_PROBLEM STATEMENT_:
How many of the lines below include the word "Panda"? Only the number should be given.

Items from a data source
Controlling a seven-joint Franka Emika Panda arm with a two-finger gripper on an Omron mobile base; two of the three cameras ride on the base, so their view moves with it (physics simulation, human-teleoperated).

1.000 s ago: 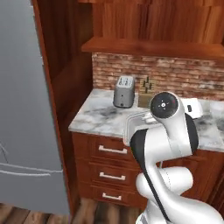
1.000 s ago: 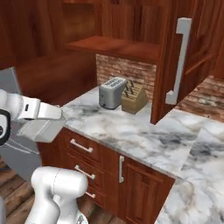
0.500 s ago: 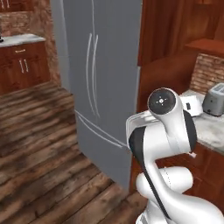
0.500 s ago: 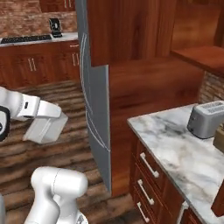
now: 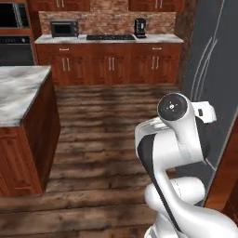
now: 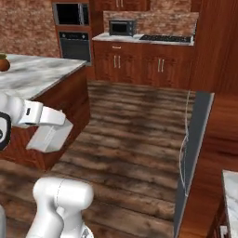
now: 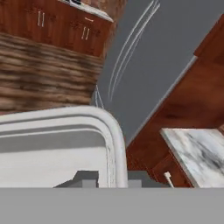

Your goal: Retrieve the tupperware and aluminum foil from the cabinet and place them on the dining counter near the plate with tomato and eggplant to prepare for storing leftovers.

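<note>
- Wooden plank floor [image 5: 102, 135] lies wide and bare ahead of the base, running back to a far wall of reddish base units [image 5: 111, 65] with a cooktop, a small oven and a coffee machine on top.
- On the left stands a marble-topped island [image 6: 32, 74]; in the left base view its corner and wooden side [image 5: 39, 135] come forward toward the robot.
- On the right, the grey fridge [image 6: 190, 153] has its door edge close beside the arm, and a marble counter corner [image 7: 197, 151] shows past it in the hand view.
- Tupperware [image 6: 49, 137] hangs from the gripper [image 7: 111, 178], out to the arm's side; the fingers are pressed nearly together on its flared rim [image 7: 116, 140], so it is pinched, not cupped.
- Judging by this, the step in hand is the carry: the container is out of the cabinet and travelling, with the foil carton left to fetch.
- The next move likely calls for driving over the open floor to the dining counter while holding the container level.
- Risks: clipping the island corner or the fridge door with the overhanging container, or a rim-only grip slipping on a sharp turn.
</note>
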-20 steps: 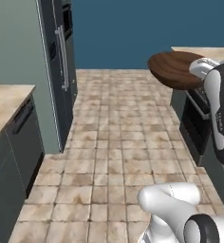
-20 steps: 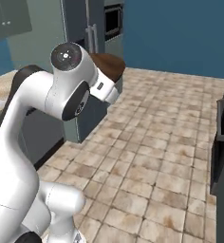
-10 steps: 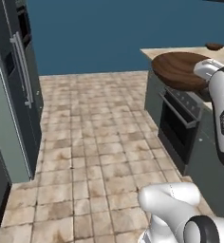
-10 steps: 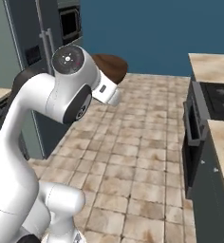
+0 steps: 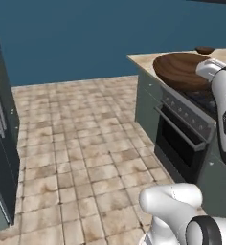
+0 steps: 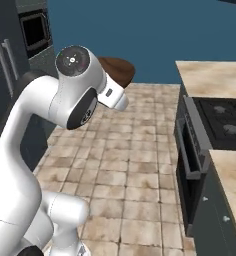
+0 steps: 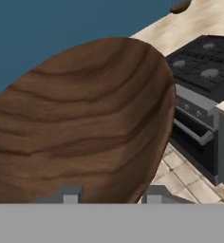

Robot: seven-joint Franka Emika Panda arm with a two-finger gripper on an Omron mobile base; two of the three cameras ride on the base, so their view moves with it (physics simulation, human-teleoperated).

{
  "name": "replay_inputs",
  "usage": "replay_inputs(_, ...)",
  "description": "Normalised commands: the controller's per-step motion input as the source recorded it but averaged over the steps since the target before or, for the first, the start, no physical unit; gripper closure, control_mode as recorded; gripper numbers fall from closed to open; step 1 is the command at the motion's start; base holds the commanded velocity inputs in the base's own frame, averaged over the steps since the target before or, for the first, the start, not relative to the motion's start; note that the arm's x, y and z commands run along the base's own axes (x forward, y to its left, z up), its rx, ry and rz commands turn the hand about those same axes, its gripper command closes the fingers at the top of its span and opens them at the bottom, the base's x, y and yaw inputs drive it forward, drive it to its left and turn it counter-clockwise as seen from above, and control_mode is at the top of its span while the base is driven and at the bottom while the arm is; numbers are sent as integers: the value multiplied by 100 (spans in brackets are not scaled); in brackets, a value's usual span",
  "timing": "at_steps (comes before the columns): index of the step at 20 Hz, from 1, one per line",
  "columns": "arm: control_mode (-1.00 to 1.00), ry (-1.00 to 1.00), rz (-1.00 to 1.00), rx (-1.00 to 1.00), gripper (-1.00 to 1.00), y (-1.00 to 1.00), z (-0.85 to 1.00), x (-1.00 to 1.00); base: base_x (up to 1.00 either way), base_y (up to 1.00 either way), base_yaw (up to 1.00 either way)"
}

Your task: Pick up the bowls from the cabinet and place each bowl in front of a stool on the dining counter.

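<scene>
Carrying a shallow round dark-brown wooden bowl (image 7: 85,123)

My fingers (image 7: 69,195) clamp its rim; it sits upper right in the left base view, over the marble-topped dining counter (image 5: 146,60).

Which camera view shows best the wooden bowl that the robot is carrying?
The hand view: the bowl spans it, grain clear. The left base view shows its dark underside; the right base view shows just an edge behind the arm.

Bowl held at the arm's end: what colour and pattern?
Dark brown wood with wavy darker grain; the bowl shows best in the hand view.
</scene>
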Motion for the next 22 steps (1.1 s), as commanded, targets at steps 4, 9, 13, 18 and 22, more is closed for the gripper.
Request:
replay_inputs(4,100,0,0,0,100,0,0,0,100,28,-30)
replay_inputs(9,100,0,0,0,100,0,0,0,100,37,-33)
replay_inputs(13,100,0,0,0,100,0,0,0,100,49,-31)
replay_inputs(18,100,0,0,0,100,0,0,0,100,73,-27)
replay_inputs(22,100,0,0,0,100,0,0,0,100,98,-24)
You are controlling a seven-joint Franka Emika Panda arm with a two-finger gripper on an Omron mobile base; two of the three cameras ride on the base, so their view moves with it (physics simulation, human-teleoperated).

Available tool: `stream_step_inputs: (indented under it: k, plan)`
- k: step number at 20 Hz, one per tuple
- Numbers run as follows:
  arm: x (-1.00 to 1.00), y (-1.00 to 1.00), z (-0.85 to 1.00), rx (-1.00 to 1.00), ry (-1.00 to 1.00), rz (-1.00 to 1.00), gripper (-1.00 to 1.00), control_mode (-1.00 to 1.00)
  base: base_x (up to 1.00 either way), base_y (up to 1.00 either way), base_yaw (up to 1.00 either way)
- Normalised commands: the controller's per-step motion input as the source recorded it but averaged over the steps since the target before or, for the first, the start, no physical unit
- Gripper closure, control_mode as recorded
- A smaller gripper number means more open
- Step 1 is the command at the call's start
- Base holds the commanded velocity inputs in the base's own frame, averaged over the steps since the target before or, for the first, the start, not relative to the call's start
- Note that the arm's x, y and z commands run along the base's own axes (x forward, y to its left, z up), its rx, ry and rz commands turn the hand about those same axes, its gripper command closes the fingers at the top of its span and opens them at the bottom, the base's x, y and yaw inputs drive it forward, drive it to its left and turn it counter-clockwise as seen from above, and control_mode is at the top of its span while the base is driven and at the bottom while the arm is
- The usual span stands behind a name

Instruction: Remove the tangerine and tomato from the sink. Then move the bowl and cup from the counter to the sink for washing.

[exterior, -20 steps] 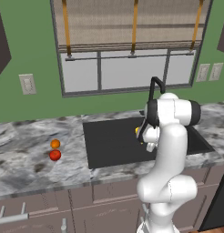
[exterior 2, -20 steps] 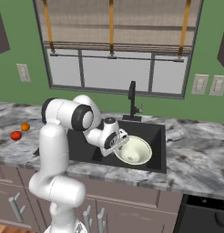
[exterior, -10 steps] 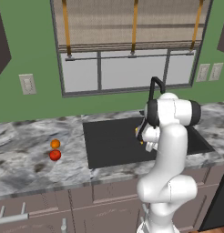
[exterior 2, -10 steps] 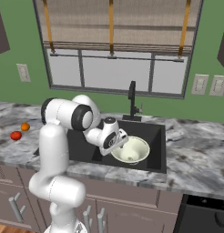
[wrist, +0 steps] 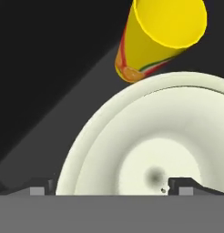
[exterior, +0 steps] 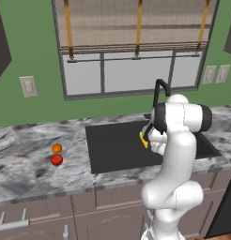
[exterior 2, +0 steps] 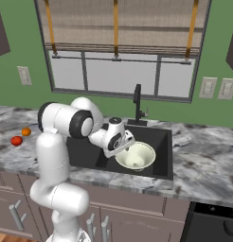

_RESPONSE BOX_:
3